The effect of microscopic gap displacement on the correlation of gaps in dimer systems

In earlier work we showed that in the bulk, the correlation of gaps in dimer systems on the hexagonal lattice is governed, in the fine mesh limit, by Coulomb's law for 2D electrostatics. We also proved that the scaling limit of the discrete field ${\bold F}$ of average tile orientations is, up to a multiplicative constant, the electric field produced by a 2D system of charges corresponding to the gaps. In this paper we show that in the bulk, the relative change $T_{\al,\be}$ in correlation caused by displacing a hole by a fixed vector $(\al,\be)$ is, in the fine mesh limit, the projection on $(\al,\be)$ of a new field ${\bold T}$, which is also equal up to a multiplicative constant to the electric field of the corresponding system of charges.
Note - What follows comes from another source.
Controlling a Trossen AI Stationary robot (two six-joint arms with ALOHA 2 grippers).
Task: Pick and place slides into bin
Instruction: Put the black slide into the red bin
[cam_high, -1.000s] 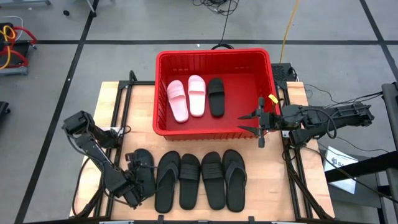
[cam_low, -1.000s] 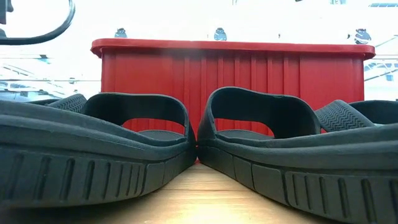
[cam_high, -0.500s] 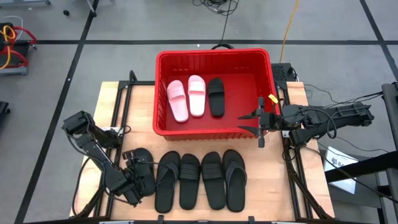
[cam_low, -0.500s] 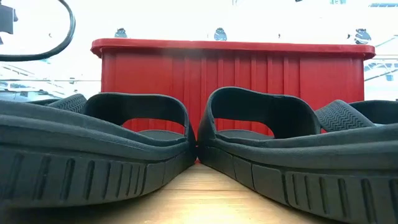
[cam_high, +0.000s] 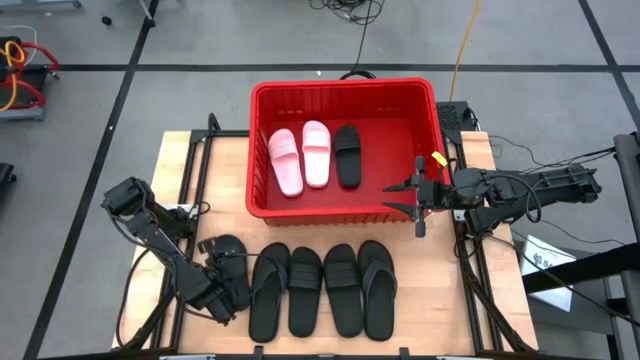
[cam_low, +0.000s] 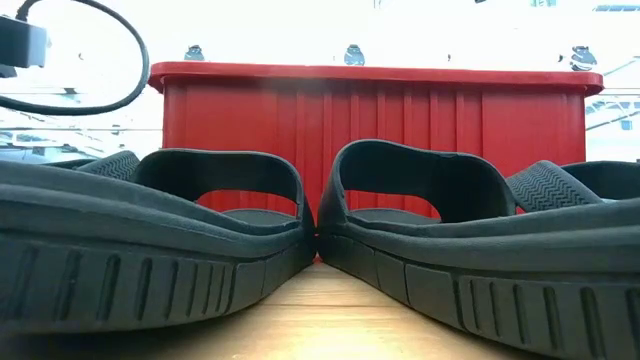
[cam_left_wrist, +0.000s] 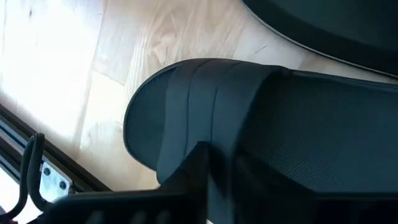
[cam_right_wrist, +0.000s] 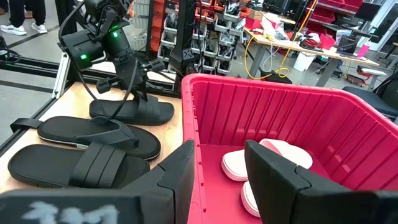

We also discuss the differences between the fields ${\bold T}$ and ${\bold F}$ and present conjectures for their fine mesh limits in the more general case of a dimer system with boundary. The new field ${\bold T}$ can be viewed as capturing the instantaneous pull on each gap in the surrounding fluctuating sea of dimers. From the point of view of the parallel to physics, the electrostatic force emerges then as an entropic force.
Comment: 29 pages